Saturday, February 12, 2022

First Taxol and Neuropathy


This past Wednesday was my first Taxol infusion. The plan for my 20 weeks of chemotherapy has been that I would have 4 rounds of Adriamycin and Cytoxan over the first 8 weeks and then 12 weekly infusions of Taxol. The last round of A/C was really pretty rough and I went into the Taxol pretty scared, actually. Though I had been told that the nausea and side effects should be less severe with Taxol than with the A/C, I was still worried that the cumulative effects would be too much. The nausea from each A/C infusion was worse than the one before and I was concerned that this week's side effects would be a combination of the worst A/C plus a not too bad Taxol.

wearing my new Joy Clark hat while waiting for my Taxol

Thankfully, that wasn't the case.
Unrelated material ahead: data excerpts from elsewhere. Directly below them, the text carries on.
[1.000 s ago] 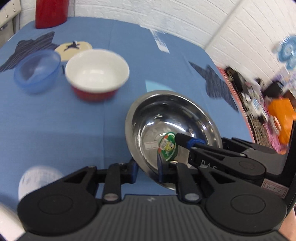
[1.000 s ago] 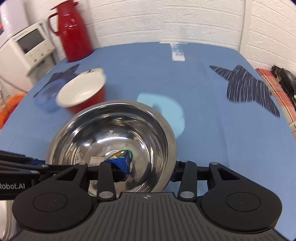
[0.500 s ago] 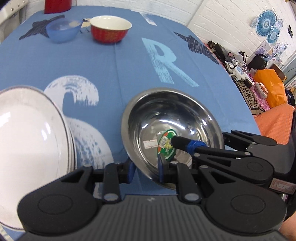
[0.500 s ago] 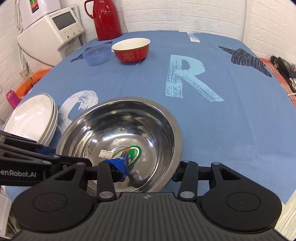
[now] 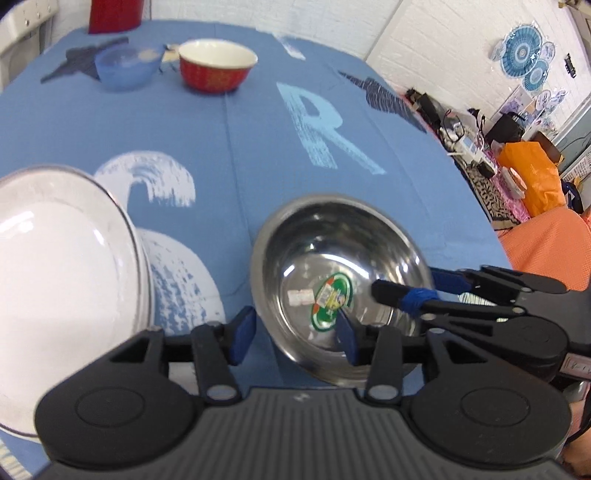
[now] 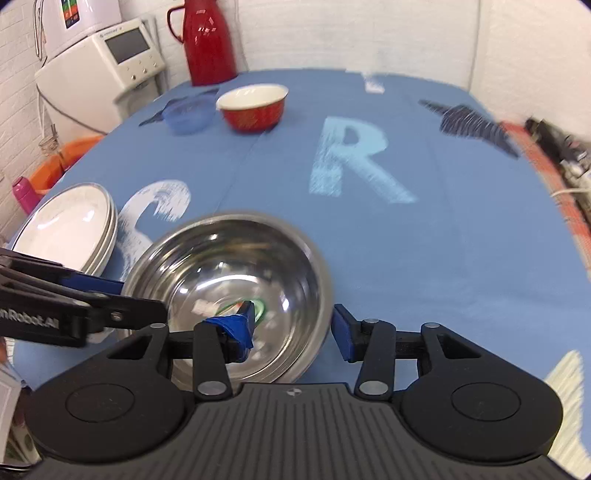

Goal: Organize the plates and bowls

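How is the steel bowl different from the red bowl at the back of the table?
The steel bowl is bare shiny metal with a sticker inside; the red bowl is red outside and cream inside. The steel bowl looks wider and shallower, the red bowl narrower and deeper. The steel bowl lies near the stack of white plates, with both grippers' open fingers straddling its rim; the red bowl stands far off beside a blue bowl. Both are round, upright and empty.

The red thermos (image 5: 115,14) is cut off by the top edge; the steel bowl (image 6: 229,280) looks motion-blurred, its sticker unreadable.
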`<action>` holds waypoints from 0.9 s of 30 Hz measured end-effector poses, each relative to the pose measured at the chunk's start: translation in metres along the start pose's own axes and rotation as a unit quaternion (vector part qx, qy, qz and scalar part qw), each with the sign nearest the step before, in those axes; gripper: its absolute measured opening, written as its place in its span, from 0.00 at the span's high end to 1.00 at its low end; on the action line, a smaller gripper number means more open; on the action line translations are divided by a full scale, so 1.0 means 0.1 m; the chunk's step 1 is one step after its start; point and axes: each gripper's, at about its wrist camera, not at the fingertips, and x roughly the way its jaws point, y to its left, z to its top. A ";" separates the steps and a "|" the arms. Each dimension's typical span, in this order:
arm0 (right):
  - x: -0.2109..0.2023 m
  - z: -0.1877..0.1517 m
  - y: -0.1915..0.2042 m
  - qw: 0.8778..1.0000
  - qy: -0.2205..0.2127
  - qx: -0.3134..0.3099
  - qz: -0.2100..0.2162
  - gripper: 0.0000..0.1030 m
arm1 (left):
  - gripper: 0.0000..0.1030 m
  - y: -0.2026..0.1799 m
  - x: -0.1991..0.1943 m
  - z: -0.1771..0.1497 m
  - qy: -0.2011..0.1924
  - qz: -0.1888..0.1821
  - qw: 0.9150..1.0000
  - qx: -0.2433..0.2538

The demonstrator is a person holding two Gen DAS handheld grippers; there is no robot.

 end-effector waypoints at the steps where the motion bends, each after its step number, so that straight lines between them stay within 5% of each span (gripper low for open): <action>1: -0.05 0.02 -0.03 1.000 -0.005 0.003 -0.004 0.71 | 0.54 0.00 -0.06 0.01 -0.003 0.000 1.000 0.002; 6: -0.15 0.11 -0.14 0.999 -0.011 0.040 0.007 0.70 | 0.50 0.06 -0.34 0.05 -0.022 -0.007 1.000 0.011; 12: 0.01 0.23 -0.22 0.980 0.027 0.189 0.050 0.69 | 0.49 0.38 -0.51 0.23 -0.040 0.013 0.999 -0.009; 15: 0.05 0.38 -0.13 0.984 0.020 0.161 0.073 0.69 | 0.49 0.56 -0.54 0.39 -0.044 0.023 0.998 -0.025; 21: 0.36 0.88 -0.05 0.994 0.040 0.094 0.040 0.68 | 0.48 0.87 -0.47 0.92 -0.069 0.040 0.994 -0.070; 23: 0.60 1.10 -0.10 0.993 0.069 0.095 0.026 0.68 | 0.48 0.93 -0.37 1.15 -0.078 0.034 0.992 -0.094; 27: 0.91 1.52 -0.18 0.992 0.058 0.107 0.027 0.68 | 0.48 1.03 -0.06 1.59 -0.081 0.020 0.987 -0.140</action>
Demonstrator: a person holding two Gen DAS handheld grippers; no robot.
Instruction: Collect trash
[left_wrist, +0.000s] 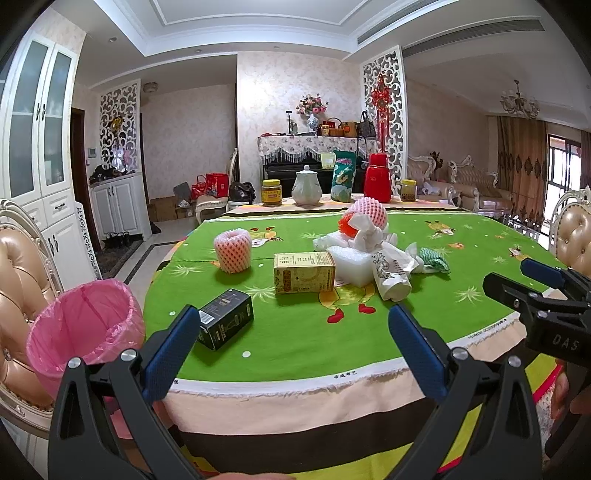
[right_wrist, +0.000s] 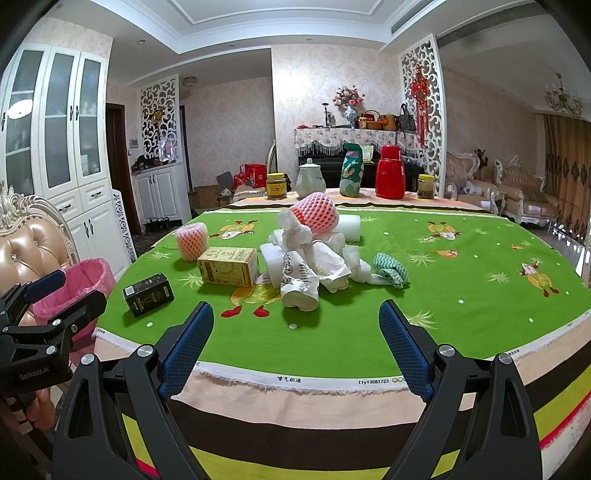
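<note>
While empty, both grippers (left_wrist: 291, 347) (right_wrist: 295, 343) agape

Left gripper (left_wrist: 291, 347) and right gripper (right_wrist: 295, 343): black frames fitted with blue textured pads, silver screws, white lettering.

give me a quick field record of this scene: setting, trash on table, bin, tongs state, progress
setting: dining table under a green cartoon cloth
trash: black box, yellow box, foam fruit net, central pile of paper wrappers and foam, green-striped wrapper
not trash, far edge: jars, white teapot, red flask
bin: pink-lined bin on the chair at the table's left
left tongs: open, empty
right tongs: open, empty
progress: nothing seen in the bin; inside partly hidden
</note>
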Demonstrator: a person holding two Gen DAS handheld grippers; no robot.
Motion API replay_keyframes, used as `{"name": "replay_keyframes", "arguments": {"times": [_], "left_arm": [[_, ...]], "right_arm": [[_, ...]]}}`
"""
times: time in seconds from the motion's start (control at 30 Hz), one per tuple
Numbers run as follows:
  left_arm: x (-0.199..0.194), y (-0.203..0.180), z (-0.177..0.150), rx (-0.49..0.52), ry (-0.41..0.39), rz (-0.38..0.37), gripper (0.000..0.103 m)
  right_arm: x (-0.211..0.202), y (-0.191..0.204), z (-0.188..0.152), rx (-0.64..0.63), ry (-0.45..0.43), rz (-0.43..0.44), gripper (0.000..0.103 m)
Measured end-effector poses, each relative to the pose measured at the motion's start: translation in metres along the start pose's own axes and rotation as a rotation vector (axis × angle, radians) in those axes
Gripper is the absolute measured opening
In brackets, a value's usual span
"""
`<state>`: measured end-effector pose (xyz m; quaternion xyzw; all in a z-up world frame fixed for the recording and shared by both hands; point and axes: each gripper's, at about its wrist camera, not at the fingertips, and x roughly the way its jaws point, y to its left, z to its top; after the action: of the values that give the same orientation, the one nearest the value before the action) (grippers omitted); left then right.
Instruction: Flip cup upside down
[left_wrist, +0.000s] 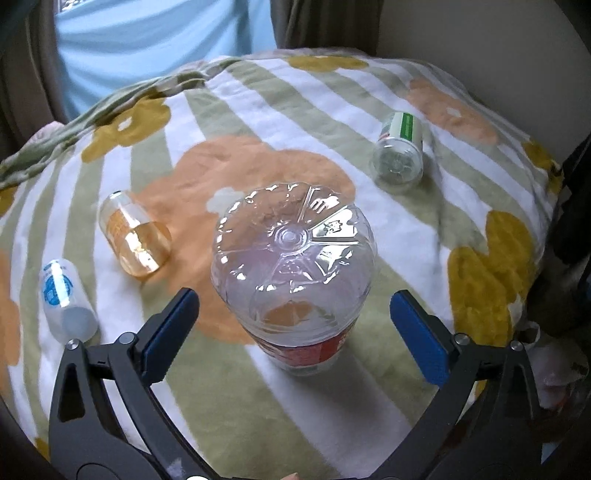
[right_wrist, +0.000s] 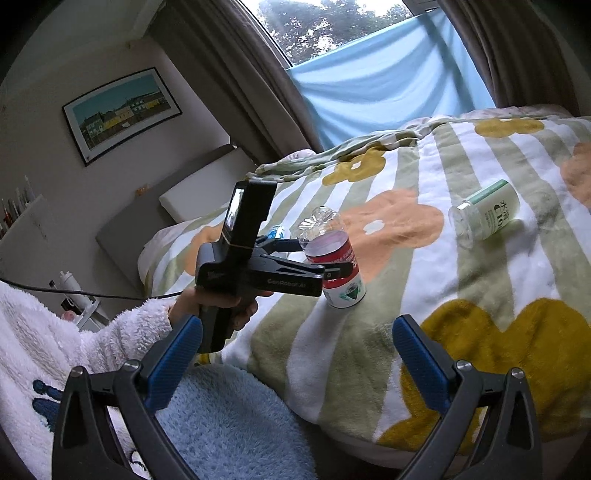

I was careful about saying so in a public forum until after Friday passed, because the Thursday after a Wednesday infusion is usually better than the Friday and last time Friday and Saturday were both pretty awful. This week, though, Thursday was pretty great. It helped that the weather was very nice so I was able to go for three walks! That's, like, a record this year for me (the cold and the chemo stuff have been consipiring to keep me inside more than would be usual for me).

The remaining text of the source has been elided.